As Georges Fontenis pointed out in his Manifesto of Libertarian Communism, ”

We have seen, in regard to relations between the revolutionary Organisation and the masses, that in the pre-revolutionary period the specific Organisation can only suggest ends and means and can only get them accepted through ideological struggle and force of example.”

However, it is only possible to build a unified base under a strategic project. Therefore, the successful political organization must be built upon a general union of all participating members organized along the principle foundations of ideological and theoretical unity, tactical unity, collective action and responsibility, as well as federalism. Ideological and theoretical unity means that it is important to have coherent ideas, and to act in accordance with those theoretical principles. Naturally, if you are to have a successful and efficient organization with others, it is important to agree with them. This is especially important when that organization has a defined path towards a determined goal. Tactical unity concentrates the forces of the organization and gives them a common direction leading to a fixed objective, as opposed to having several tactics which could end with the disastrous effect of them opposing each other.
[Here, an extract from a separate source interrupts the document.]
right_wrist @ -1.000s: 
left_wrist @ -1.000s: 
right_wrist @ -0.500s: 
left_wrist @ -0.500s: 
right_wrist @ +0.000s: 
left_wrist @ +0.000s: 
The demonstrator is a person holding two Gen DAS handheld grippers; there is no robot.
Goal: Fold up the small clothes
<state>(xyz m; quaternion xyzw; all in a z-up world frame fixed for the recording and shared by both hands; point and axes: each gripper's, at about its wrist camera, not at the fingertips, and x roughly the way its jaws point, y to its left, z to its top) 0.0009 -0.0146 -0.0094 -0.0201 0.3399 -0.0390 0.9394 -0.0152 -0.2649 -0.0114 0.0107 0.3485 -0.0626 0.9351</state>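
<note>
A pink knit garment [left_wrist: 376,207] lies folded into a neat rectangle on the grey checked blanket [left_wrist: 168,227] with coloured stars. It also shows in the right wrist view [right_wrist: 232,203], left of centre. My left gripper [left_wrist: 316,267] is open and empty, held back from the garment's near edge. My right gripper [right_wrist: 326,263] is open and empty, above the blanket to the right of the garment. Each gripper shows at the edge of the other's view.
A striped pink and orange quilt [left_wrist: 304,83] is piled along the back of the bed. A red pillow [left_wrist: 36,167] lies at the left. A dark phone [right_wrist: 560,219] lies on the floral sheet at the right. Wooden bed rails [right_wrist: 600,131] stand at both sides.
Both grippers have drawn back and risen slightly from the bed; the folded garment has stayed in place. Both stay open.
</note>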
Collective action and responsibility means recognizing that all spheres of life, both social and political, are – above all – profoundly collective by nature. Social revolutionary activity in these areas cannot be based on the personal responsibility of separate individuals. Therefore, those who take part in the revolutionary organization must not act in the political domain without consulting with the organization since the organization is always responsible for the revolutionary and political activity of each of its members.

As opposed to centralism, federalism permits the autonomous decision-making of each member and their control over the whole. All decisions made only involves those participants who are directly effected by them. Federalism reconciles the independence and initiative of individuals and the organization with service to the common objective. Anarchist federalism therefore refers to an understanding and free agreement reached between members and groups with a view to work in common towards a shared goal, where all decisions are made by those involved.
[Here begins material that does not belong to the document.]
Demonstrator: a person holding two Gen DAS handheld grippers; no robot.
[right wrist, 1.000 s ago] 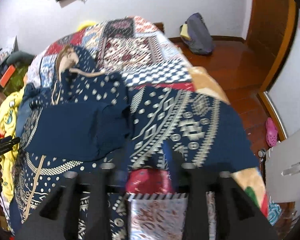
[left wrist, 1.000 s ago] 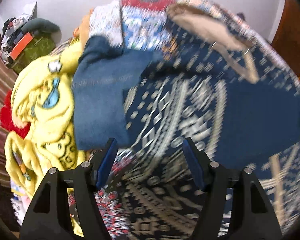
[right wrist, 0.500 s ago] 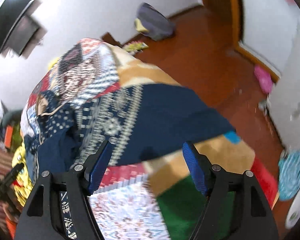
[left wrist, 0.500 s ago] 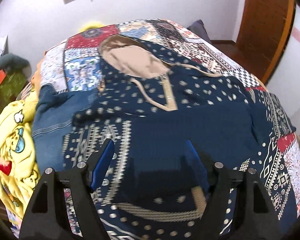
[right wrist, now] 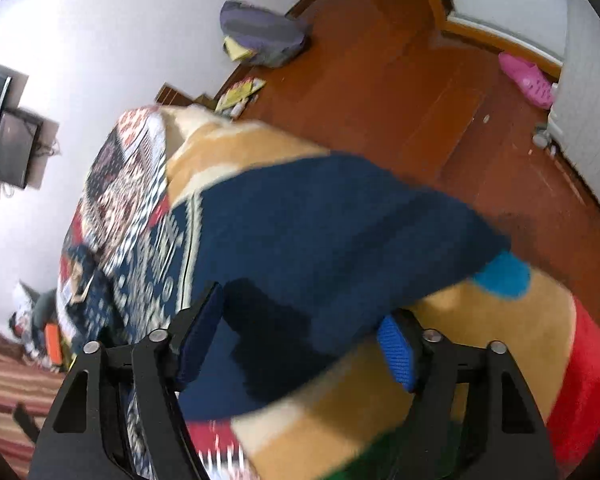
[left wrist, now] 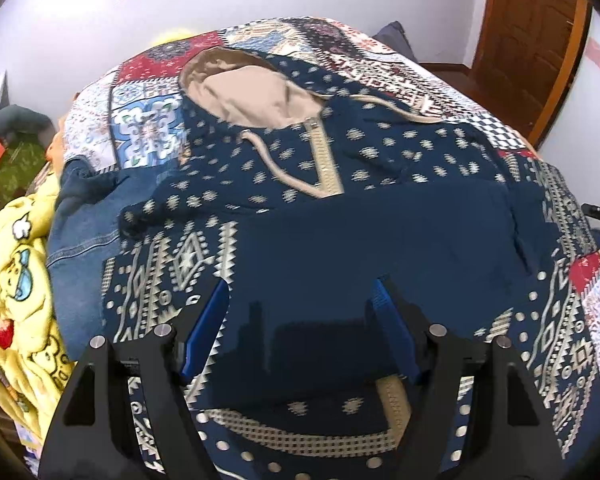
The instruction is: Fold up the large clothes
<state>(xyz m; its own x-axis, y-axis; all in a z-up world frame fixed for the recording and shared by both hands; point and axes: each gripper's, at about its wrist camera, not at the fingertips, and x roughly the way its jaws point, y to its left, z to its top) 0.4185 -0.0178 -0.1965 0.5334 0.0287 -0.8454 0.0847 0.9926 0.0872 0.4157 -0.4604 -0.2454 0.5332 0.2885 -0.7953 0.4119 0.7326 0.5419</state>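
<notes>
Navy patterned hoodie (left wrist: 340,208) lies spread on the patchwork bedspread (left wrist: 148,128), hood away from camera. Left gripper (left wrist: 300,320) hovers over its plain navy middle, jaws apart, holding nothing. Right gripper (right wrist: 300,328) also spread wide, empty, above the hoodie's navy edge at the bed side.

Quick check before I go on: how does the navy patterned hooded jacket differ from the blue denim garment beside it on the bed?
The navy patterned hooded jacket is spread across the middle of the patchwork bedspread, zip up, with its tan-lined hood open. The blue denim garment is plain, lighter blue and lies bunched at the bed's edge, partly under the jacket's sleeve. The jacket has cream motifs; the denim shows only seams. Neither is held: the left tool hovers open above the jacket.
</notes>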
It should be noted that while organization within the social sphere includes mass organizations – with their ability to unite and mobilize the largest possible number of workers, the specific organization of the political sphere should only consist of a relatively small number of dedicated militants. Its purpose as a revolutionary vanguard is to exercise a guiding and leading role in relations to the movement of the masses. However, this “active minority”, as opposed to a “vanguard party”, is in not organized in any way that is considered elitist, oligarchical or hierarchical.

In the immortal words of Emma Goldman, in her work Minorities versus Majorities (which is included inAnarchism and Other Essays), “the living, vital truth of social and economic well-being will become a reality only through the zeal, courage, the non-compromising determination of intelligent minorities, and not through the mass.”

The Specific Organization

The active minority, as a specific organization and revolutionary vanguard, is to exercise a guiding and leading role in relations to the movement of the masses. Georges Fontenis points out that, “The political vanguard, the active minority, can of course during the making of the Revolution charge itself with special tasks (such as liquidating enemy forces) but as a general rule it can only be the consciousness of the proletariat. And it must finally be reabsorbed into society, gradually as on the one hand its role is completed by the consolidation of the classless society and its evolution from the lower to the higher stage of communism, and as on the other the people as a whole have acquired the necessary level of awareness.”
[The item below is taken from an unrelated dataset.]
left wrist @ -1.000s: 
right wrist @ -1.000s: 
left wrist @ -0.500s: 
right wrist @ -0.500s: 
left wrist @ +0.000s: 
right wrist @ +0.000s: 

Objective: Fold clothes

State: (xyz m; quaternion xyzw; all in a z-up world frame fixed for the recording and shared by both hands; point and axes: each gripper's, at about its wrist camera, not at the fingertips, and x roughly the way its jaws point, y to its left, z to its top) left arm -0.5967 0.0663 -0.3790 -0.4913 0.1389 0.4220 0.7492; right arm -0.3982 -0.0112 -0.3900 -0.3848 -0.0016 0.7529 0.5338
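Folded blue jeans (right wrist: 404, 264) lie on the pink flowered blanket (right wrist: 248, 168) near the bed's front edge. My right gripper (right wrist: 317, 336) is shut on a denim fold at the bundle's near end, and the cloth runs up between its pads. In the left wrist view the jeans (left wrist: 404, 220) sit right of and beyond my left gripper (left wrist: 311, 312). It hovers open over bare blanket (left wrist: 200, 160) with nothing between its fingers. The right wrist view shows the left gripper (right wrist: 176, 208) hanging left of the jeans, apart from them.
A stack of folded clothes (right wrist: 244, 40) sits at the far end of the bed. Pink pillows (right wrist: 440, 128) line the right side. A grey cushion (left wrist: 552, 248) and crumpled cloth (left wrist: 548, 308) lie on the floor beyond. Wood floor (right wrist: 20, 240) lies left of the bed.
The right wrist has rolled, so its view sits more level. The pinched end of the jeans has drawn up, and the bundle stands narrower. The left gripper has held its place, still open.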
The purpose of the active minority, as the revolutionary vanguard, is to bring anarchist organization and self-management into the forefront of class struggles. It is using the specific organization as an influential example for otherwise mass organizations. It is working within the dual organizational framework of the social and political spheres, utilizing both gradualist and revolutionary means simultaneously.

One distinguishing characteristic of the active minority from other vanguard parties is that all organization is non-hierarchical and voluntary, and all decision-making is decentralized and democratic. As pointed out above, the active minority consists of a small number of dedicated militants. The active minority serves as a general union of all participating members (or a “general assembly”) organized on the fundamental principles of theoretical unity, tactical unity, collective action and responsibility, and federalism. This general assembly may form temporary working groups which may be assigned to deal with short term issues or propose the formation of new standing committees.

These committees may be assigned by the general assembly or its working groups, but it is at the general assembly where there will be report backs from all committee activity. Final decisions will be made by majority of the total membership vote, with the option of consensus-decision making of all of those who attend.

To keep things running efficiently within the organization, delegated tasks may be assigned to various individuals. It should be noted that these positions are non-hierarchical and temporary, and they must be ratified by either the general assembly or by its working groups, or by a committee acting on its behalf. All elected delegates are also subject to referendum and recall by the membership of general assembly.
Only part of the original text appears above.